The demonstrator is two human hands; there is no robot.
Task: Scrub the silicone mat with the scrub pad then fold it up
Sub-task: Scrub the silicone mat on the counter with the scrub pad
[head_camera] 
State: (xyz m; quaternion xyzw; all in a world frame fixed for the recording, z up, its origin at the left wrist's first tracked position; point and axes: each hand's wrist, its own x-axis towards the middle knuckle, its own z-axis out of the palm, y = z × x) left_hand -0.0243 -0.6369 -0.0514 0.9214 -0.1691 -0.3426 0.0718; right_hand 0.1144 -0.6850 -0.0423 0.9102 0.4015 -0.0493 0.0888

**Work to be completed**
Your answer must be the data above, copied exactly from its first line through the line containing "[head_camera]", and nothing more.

**Response to the exercise**
The demonstrator is two human hands; there is no robot.
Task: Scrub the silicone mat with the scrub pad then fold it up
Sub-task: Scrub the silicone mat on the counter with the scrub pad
[head_camera] 

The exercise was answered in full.